By Zhang Chenghui, Research Institute of Finance, DRC
The next five years will be a very critical period for China's economic transformation and also one for an array of reforms including financial reform in China.
Under the new normal, transformation of real economy has posed higher requirements for China's financial services, financial market, and financial institutions. The key solution lies in promoting the efficiency of China's financial services and the risk management capability of China's financial system. First of all, economic transformation demands that financial institutions should follow a service-oriented model, targeting the community-level public. Second, change in the mode of enterprise operation requires that financial institutions should adjust the focus of their business.
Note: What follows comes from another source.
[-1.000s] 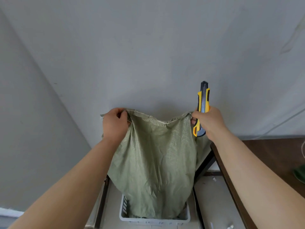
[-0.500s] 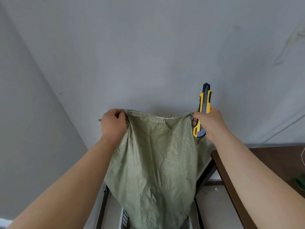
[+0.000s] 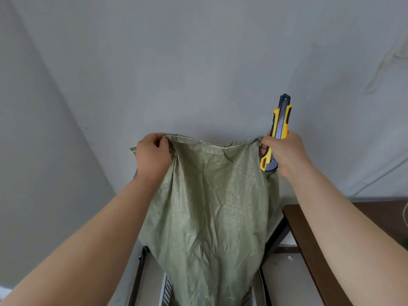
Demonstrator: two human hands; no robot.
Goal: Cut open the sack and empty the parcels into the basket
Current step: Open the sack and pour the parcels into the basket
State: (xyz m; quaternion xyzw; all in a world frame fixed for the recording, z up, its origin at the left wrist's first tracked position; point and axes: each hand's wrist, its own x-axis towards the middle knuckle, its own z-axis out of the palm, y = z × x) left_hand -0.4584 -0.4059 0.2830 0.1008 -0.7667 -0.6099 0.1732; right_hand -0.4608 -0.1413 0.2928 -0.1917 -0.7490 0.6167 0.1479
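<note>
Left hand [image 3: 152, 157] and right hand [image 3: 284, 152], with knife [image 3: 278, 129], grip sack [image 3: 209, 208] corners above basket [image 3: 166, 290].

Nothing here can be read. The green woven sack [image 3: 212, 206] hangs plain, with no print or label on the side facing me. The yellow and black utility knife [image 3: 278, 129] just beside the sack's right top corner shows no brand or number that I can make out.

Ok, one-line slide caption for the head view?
Both hands hold the green sack upside down over the basket, right hand also gripping a utility knife.
</note>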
Third, the development mode of the financial sector should shift its goal from expanding scale to raising efficiency as soon as possible. Fourth, the financial market must provide as many products as possible for the real economy, create more instruments for asset management, risk hedge, investment, and financing for both parties of the transaction, and help enterprises to better cope with changing market circumstances and operational risks.
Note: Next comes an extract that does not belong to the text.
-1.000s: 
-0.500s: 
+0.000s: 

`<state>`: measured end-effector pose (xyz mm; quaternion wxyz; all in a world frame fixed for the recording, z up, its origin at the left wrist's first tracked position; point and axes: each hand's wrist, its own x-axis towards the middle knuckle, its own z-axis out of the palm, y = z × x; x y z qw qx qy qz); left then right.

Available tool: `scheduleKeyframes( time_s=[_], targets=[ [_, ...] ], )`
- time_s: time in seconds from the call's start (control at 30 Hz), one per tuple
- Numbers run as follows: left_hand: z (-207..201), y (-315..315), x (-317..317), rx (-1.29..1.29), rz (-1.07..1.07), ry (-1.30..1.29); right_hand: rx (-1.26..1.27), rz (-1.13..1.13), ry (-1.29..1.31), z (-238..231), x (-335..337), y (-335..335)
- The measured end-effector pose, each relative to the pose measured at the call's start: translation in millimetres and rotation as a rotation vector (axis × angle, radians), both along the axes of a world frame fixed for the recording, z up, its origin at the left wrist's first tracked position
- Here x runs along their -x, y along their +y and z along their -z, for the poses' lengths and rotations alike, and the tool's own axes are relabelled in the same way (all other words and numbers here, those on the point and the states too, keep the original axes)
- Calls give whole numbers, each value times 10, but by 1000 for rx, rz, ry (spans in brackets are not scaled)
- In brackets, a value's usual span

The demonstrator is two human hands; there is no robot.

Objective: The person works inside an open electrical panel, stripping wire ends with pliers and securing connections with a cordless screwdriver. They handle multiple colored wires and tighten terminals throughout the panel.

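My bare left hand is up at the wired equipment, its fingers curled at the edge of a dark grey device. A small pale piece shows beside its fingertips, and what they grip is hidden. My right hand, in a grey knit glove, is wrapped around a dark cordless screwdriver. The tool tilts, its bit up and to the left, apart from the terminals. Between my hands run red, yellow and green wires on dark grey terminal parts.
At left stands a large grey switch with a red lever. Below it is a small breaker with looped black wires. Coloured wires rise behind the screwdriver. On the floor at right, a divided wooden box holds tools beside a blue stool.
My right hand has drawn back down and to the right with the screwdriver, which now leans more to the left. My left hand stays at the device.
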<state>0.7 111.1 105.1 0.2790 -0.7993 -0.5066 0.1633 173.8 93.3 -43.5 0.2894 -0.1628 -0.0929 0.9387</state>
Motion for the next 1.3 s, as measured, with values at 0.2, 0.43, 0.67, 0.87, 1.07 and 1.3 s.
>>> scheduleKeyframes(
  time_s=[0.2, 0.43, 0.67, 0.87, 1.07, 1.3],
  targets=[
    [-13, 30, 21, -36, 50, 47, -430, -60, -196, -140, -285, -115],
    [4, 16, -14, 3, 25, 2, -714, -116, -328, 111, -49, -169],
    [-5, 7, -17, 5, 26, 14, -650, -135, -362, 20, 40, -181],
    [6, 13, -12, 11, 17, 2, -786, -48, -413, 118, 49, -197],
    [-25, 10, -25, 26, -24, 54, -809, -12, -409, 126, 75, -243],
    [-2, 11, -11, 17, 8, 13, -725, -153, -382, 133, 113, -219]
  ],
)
The serious challenges that China's financial transformation faces would be best exemplified by adjustment in the ideas of financial development and the interests of different sectors. How to tackle the problem of financial risks that are bound to arise during the transition? How to further improve and refine the mechanisms for coordination among financial regulatory sectors, between financial regulatory sectors and administrative sectors, between the central government and local governments, and between financial policy and macro policy? How to realize regulatory fairness? How to further strengthen the financial legal system? What is the next step of reform in state-controlled financial institutions? These are questions to be answered.